社会のIT化が進む中で、エンジニアの人材不足が続いており、売り手市場となっています。これはエンジニアに転職を促すと共に、フリーランスになるという働き方の選択肢を増やすことにもなっています。実力の高い即戦力を、緊急に求める現場も増えており、その実力を高く評価されるエンジニアが、フリーランスとしての活躍の場を広げているのです。
ここでデータベースエンジニアとは、システムの基盤として重要なデータベースの設計や構築、運用、保守など、データベースを効率的に一元管理する一連の工程に関わるのであり、プロジェクトには最初から必要とされる存在です。そしてその仕事にはオラクルの資格が絶対不可欠とされていますが、そもそもデータベース専用の言語であるSQLを学んでおく必要があるなど、プログラマやシステムエンジニアとしての実務経験を経て、データベースエンジニアになるというのが一般的なようです。そしてそこから更にデータベースエンジニアのスペシャリストとして活躍する人が、やがてフリーランスとして活躍するというわけです。
ここで企業の業務のアウトソーシング化が進んでいるために、フリーランス向けの案件も増えているのは事実なのですが、それでもフリーランスには厳しい現実が待っているという点を忘れてはなりません。会社勤めであれば毎月一定の収入があって、社会保険に加入でき、そのほか福利厚生など安定した身分を得られます。
しかしフリーランスにはそのような保障はどこにもないのであり、収入は不安定です。また会社という後ろ盾がないため、良くも悪くも自分の責任であり、病気や怪我など突発的に仕事ができなくなっても、代わりはいないのです。また時間を自由に使えるというメリットはありますが、実際のところは1日24時間1年365日営業中というのも一般的であり、会社勤めのように始業時間から終業時間までという、明確な区切りをつけづらいという面があるのです。

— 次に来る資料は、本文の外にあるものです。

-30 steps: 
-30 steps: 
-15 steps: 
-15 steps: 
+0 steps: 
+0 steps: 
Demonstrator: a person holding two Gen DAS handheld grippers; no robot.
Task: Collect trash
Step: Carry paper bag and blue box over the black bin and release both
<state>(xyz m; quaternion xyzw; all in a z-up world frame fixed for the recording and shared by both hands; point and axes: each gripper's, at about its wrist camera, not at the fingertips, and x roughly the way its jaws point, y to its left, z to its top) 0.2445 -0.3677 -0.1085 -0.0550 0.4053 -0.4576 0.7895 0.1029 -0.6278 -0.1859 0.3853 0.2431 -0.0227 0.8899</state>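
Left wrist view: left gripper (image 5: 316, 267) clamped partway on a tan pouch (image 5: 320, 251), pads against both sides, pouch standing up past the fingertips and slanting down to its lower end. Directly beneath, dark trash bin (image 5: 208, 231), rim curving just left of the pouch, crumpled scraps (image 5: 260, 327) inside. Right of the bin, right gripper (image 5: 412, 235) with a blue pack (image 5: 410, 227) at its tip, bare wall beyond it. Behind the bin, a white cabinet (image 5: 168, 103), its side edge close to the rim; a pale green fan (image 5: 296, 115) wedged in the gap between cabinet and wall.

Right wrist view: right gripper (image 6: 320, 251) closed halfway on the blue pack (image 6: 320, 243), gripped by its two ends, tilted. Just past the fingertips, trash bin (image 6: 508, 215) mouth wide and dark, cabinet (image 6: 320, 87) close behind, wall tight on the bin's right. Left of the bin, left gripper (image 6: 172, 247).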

そして仕事の獲得のためには、営業活動をしたり、人脈を広げたりという、人付き合いが大切であり、一人で引き籠っていては、現実問題として仕事に結び付かないということなのです。更にフリーランスは専門的な業務で成果を出すだけではなく、仕事の受発注時における報酬面での交渉なども、基本的に自分で行う必要があります。このようにフリーランスは、会社勤めに比べて負うべき責任が大きく、また一日中仕事をしていても苦にならなかったり、あるいは他人とうまく付き合って行けるだけの協調性があるなど、誰もがフリーランスに向いているというわけではありません。

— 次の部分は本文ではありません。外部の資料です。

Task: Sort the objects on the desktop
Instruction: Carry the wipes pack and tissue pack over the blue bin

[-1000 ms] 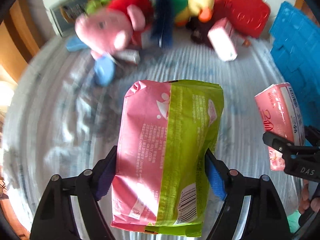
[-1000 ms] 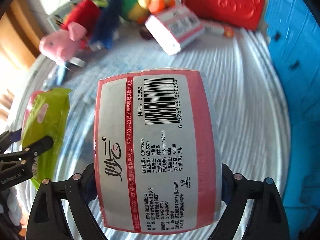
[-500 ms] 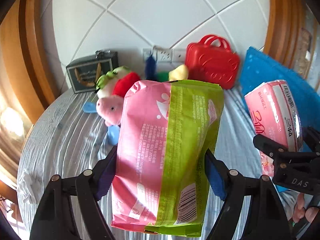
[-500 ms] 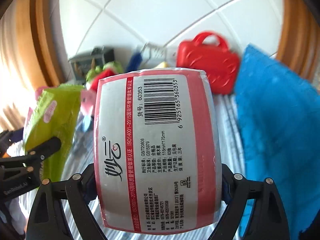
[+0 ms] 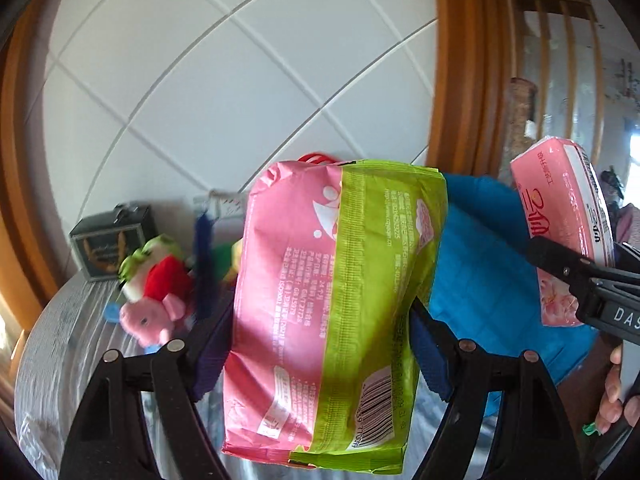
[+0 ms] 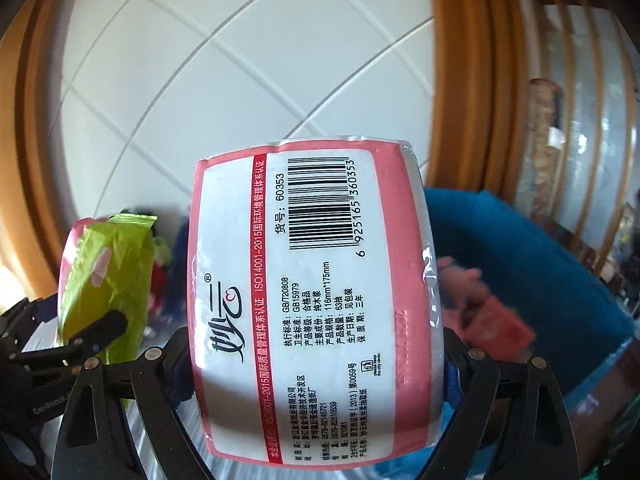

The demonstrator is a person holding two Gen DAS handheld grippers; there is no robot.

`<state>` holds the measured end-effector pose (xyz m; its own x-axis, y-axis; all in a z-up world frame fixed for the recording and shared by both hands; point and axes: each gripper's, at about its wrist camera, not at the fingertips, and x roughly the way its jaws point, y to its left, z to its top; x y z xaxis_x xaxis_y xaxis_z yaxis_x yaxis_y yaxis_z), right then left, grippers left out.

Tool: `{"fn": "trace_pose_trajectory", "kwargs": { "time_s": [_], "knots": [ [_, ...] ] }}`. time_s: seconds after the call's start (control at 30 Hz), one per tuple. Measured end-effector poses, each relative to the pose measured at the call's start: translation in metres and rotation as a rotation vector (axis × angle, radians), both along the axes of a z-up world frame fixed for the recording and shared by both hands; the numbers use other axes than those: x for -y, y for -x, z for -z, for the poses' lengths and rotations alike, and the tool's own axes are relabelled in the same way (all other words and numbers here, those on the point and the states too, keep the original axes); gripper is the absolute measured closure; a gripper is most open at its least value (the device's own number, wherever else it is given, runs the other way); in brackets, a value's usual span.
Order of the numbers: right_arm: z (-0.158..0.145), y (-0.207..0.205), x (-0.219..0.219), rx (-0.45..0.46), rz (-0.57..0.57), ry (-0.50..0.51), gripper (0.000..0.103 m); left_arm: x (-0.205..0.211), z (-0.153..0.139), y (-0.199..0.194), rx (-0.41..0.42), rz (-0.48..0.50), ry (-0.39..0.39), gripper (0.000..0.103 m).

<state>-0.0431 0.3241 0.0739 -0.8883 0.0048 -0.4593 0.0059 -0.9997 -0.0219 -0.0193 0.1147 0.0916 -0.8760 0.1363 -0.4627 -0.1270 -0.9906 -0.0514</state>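
My left gripper is shut on a pink and green wipes packet, held up high above the table. My right gripper is shut on a pink tissue pack with a barcode label, also raised. The tissue pack also shows at the right of the left wrist view. The wipes packet also shows at the left of the right wrist view. Both point toward the white tiled wall.
A blue crate stands at the right, with pink and red items in it in the right wrist view. Plush toys and a dark box lie at the back left of the grey table.
Both grippers have risen and tilted upward with their packs. The view went from the tabletop to the wall, and the blue crate now lies ahead to the right.
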Motion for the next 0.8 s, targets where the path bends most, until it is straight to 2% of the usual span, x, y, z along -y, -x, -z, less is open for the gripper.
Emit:
{"fn": "trace_pose_trajectory", "kwargs": {
  "time_s": [0.2,0.4,0.53,0.63,0.8],
  "knots": [
    [-0.017,-0.004,-0.098,-0.038,0.098,-0.009,0.012,-0.097,-0.041,0.017,-0.092,0.074,-0.033,0.024],
    [-0.004,0.012,-0.216,0.022,0.157,-0.047,0.012,-0.211,-0.062,0.044,-0.104,0.105,-0.07,0.024],
    [0.018,0.026,-0.271,0.098,0.149,-0.058,0.012,-0.28,-0.056,0.065,-0.028,0.119,-0.058,0.024],
    [0.037,0.033,-0.304,0.143,0.15,-0.053,0.012,-0.326,-0.035,0.083,0.065,0.121,-0.025,0.023],
    [0.051,0.033,-0.34,0.187,0.138,-0.031,0.012,-0.373,0.001,0.103,0.185,0.122,0.029,0.023]
  ]
}}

データベースエンジニアにとって、専門資格は取って損がないどころか、取らなければ仕事にならない、という場合もあるほど重要です。国家資格には、「情報処理技術者試験」がありますし、ベンダー資格の中でも知名度が高い「オラクルマスター」は、Oracle製品を扱う企業の多くで必須です。また「OSS-DB技術者認定試験」は、特定の企業や製品に特化したものではないものの、今後OSS製品を扱う企業が増えるにつれて、重要度が高まりそうです。
転職活動は、在職中から始めるのが鉄則とはいえ、現実問題として悩ましい状況を生みます。いまだ採用とは決まっていない面接の段階では、やたら権利の主張ばかりするような印象を与えるのは、得策ではありません。しかし収入についてあまりはっきりとは示されていない場合や、あるいは現職よりも下がりそうな場合に、内定後であれば、多少交渉の余地はあるかもしれません。もっとも大抵の企業は給与の査定基準を定めており、また転職当初は下がっても実績を上げれば評価も自ずと高くなるものです。
データベースエンジニアの収入は、平均的には20代の340万円から40代の600万円というのが一応の目安ですが、もちろん年齢や経験や資格の取得などに応じて推移します。その上ボーナスの支給もありますが、残業代の支払いは会社によって異なるようです。労働環境が厳しいといわれるITエンジニアの中でもデータベースエンジニアは、一月の残業時間が100時間を超えることが珍しくない上に、忙しければ月160時間に及ぶなど、相当の覚悟が必要です。